Towards this end, we assign to each term in a document a weight for that term, that depends on the number of occurrences of the term in the document. We would like to compute a score between a query term $t$ and a document $d$, based on the weight of $t$ in $d$. The simplest approach is to assign the weight to be equal to the number of occurrences of term $t$ in document $d$. This weighting scheme is referred to as term frequency and is denoted $\mbox{tf}_{t,d}$, with the subscripts denoting the term and the document in order.

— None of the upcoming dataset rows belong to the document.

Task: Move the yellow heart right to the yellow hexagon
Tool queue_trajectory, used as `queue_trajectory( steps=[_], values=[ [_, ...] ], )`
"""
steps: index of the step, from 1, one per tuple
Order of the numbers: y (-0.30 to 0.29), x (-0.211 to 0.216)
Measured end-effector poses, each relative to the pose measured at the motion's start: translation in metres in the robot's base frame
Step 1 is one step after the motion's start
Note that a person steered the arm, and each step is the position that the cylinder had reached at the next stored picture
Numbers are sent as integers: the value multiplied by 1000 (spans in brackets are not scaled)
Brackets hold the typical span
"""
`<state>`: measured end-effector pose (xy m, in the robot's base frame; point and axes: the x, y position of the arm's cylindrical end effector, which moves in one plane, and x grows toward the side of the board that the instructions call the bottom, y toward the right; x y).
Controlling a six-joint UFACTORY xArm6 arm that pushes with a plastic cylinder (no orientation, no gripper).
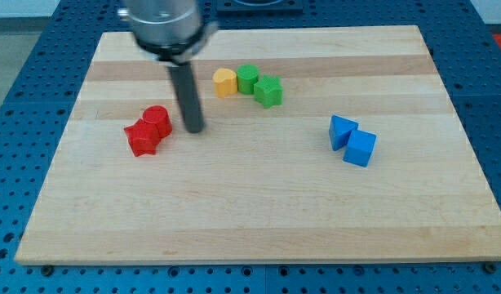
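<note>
A: Listing what sits on the wooden board (259, 212), item by item. Tool first?

B: One dark rod, no jaws, so nothing to spread or pinch. My tip (194, 130) rests on the board left of centre, touching no block that I can make out.

A: Nearest items?

B: Two red blocks just beside my tip toward the left edge: a red cylinder (157, 120) and a red star-like block (141, 139), the two touching each other.

A: Task item?

B: Yellow block (224, 82), heart shape likely but hard to confirm at this size. It stands near the top edge, a little left of the board's middle, up and to the right of my tip and apart from it.

A: Its neighbours?

B: Green cylinder (247, 78) touching its right side, then a second green block (268, 91), shape unclear, against that one.

A: Yellow hexagon?

B: Cannot tell; only one yellow block shows.

A: Remaining stock?

B: Two blue blocks toward the right edge, mid-height: a blue angular block (342, 131) and a blue cube (361, 149), touching, well apart from everything else.
</note>
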<state>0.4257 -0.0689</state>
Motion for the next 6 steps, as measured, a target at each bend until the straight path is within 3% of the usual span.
queue_trajectory(
  steps=[1,2,6],
  values=[
    [50,1],
    [50,-1],
    [13,-83]
  ],
)
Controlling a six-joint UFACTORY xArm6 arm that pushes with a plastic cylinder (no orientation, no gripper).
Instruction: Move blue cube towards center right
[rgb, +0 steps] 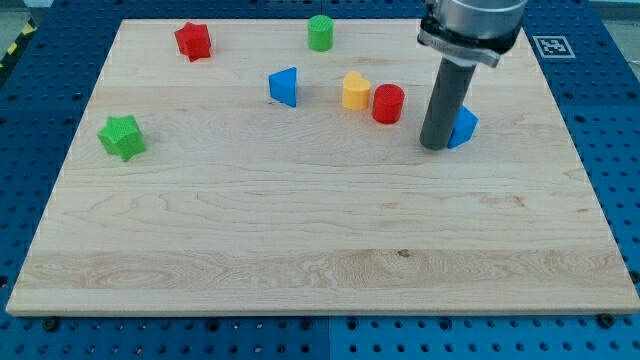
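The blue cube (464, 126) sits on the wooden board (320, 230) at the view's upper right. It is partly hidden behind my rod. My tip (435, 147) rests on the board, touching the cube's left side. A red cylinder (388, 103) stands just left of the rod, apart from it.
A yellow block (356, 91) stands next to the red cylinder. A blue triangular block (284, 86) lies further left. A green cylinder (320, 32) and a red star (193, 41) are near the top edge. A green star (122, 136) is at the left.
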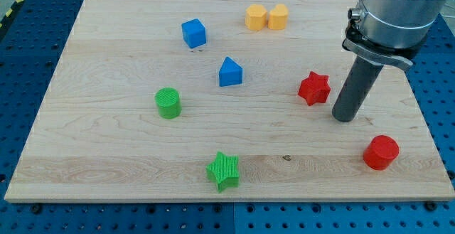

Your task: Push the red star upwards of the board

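The red star (314,88) lies on the wooden board (106,163) at the view's right, about mid-height. My tip (344,117) rests on the board just to the right of the star and a little below it, with a small gap between them. The dark rod rises from the tip up toward the view's top right.
A red cylinder (381,152) sits below and right of the tip. A blue triangular block (229,72) and a blue cube (193,33) lie left of the star. Two yellow blocks (266,17) sit near the top edge. A green cylinder (168,103) and a green star (224,170) lie lower left.
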Tool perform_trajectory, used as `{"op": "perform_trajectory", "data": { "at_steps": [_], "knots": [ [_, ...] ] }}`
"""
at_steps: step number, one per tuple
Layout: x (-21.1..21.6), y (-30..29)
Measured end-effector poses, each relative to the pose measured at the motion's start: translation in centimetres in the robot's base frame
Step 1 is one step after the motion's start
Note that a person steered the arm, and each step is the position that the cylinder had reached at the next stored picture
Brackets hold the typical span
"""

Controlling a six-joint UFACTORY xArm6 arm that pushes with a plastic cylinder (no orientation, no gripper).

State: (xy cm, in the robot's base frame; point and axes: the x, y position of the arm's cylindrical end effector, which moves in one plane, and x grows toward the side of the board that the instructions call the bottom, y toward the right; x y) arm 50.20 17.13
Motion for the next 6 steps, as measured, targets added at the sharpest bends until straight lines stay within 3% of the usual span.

For a document $d$, the set of weights determined by the $\mbox{tf}$ weights above (or indeed any weighting function that maps the number of occurrences of $t$ in $d$ to a positive real value) may be viewed as a quantitative digest of that document. In this view of a document, known in the literature as the bag of words model , the exact ordering of the terms in a document is ignored but the number of occurrences of each term is material (in contrast to Boolean retrieval). We only retain information on the number of occurrences of each term. Thus, the document ``Mary is quicker than John'' is, in this view, identical to the document ``John is quicker than Mary''. Nevertheless, it seems intuitive that two documents with similar bag of words representations are similar in content. We will develop this intuition further in Section 6.3 .
Before doing so we first study the question: are all words in a document equally important? Clearly not; in Section 2.2.2 (page [*]) we looked at the idea of stop words - words that we decide not to index at all, and therefore do not contribute in any way to retrieval and scoring.